* [TASK BRIEF]
List each line of the data that holds the word "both".

* [INFORMATION SHOWN]
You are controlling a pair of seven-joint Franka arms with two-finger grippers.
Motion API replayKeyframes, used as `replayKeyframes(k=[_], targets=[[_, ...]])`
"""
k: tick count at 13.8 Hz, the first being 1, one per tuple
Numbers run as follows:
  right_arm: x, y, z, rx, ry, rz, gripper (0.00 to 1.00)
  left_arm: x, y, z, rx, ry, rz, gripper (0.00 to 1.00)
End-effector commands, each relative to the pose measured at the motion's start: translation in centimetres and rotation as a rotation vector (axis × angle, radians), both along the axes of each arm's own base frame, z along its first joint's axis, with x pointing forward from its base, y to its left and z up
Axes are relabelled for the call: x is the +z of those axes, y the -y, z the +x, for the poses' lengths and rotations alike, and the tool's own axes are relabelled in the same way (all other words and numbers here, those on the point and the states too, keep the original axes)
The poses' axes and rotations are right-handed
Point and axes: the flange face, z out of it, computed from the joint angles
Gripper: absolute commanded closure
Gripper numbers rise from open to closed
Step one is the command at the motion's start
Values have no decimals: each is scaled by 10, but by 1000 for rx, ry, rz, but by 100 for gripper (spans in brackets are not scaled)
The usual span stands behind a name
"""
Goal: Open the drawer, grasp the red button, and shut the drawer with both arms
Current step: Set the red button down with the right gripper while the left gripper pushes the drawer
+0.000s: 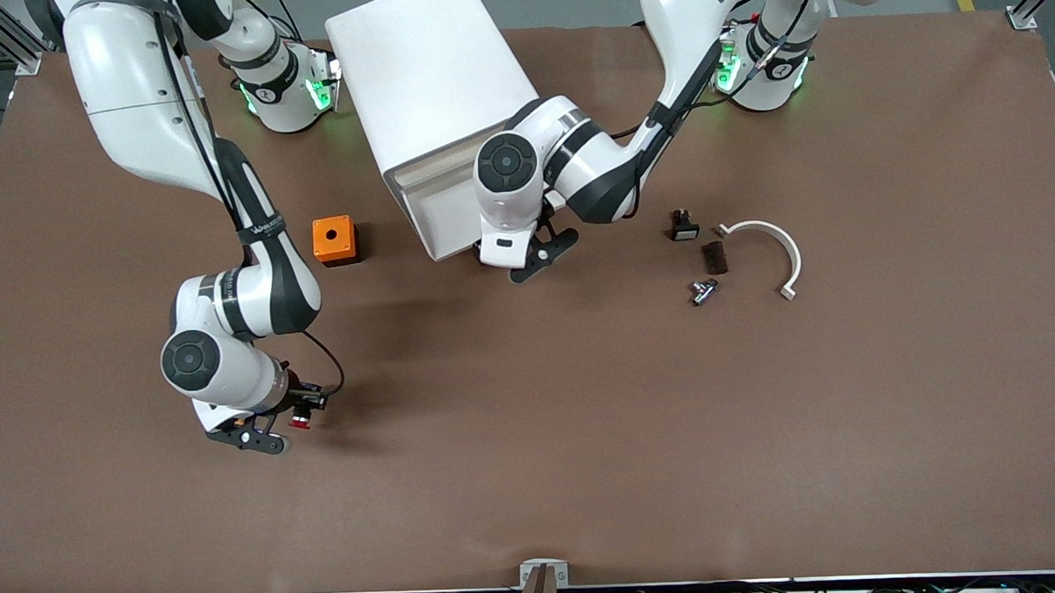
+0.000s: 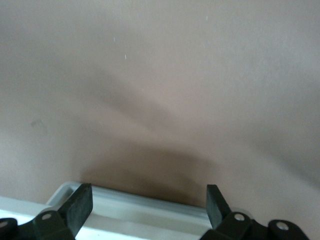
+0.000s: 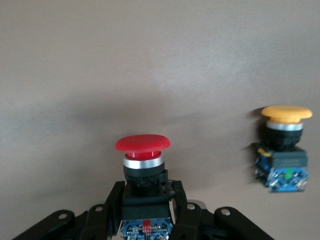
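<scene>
Button (image 3: 142, 165), red cap up, clamped by black body between right gripper (image 1: 273, 426) fingers, low over bare table (image 1: 585, 435) at right arm's end, nearer front camera than orange box (image 1: 335, 240). Orange-capped button (image 3: 283, 150) stands on table near it, apart. Drawer (image 1: 441, 213) apparently almost shut in white cabinet (image 1: 428, 98). Left gripper (image 2: 145, 210) spread wide, holding nothing, at drawer front. White curved bracket (image 1: 767, 251), small black parts (image 1: 697, 242) toward left arm's end
</scene>
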Motion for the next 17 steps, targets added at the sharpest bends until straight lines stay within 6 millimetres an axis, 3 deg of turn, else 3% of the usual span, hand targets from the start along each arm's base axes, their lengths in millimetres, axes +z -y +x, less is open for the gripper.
replayKeyframes(k=[1, 3, 4, 5, 6, 10, 12, 15, 17], targets=[[-9, 17, -1, 27, 18, -1, 98, 4, 6, -20, 27, -69, -35, 0], [-18, 17, -3, 28, 10, -2, 95, -1, 13, -28, 47, -118, -57, 0], [-20, 18, -3, 27, 5, -3, 73, -6, 20, -36, 49, -142, -72, 0], [-23, 17, -4, 27, -2, -3, 12, -6, 24, -40, 57, -159, -88, 0], [-24, 17, -4, 27, -3, -4, 0, -5, 27, -43, 68, -178, -104, 0], [-9, 17, 0, 122, 9, -3, 0, -11, 32, -49, 105, -262, -156, 0], [9, 16, 0, 135, -23, -10, 0, -11, 32, -47, 110, -258, -164, 0], [75, 23, -6, 178, -74, -38, 0, -15, 32, -48, 105, -276, -180, 0], [134, 41, -23, 186, -135, -38, 0, -19, 30, -46, 99, -289, -190, 0]])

* [EXPECTED OUTPUT]
End-effector commands, each relative to the pose measured at the motion's start: translation in centimetres and rotation as a rotation vector (axis × angle, radians), both along the axes of each arm's own base frame, z along its first joint's axis, with x pointing forward from its base, y to its left and z up
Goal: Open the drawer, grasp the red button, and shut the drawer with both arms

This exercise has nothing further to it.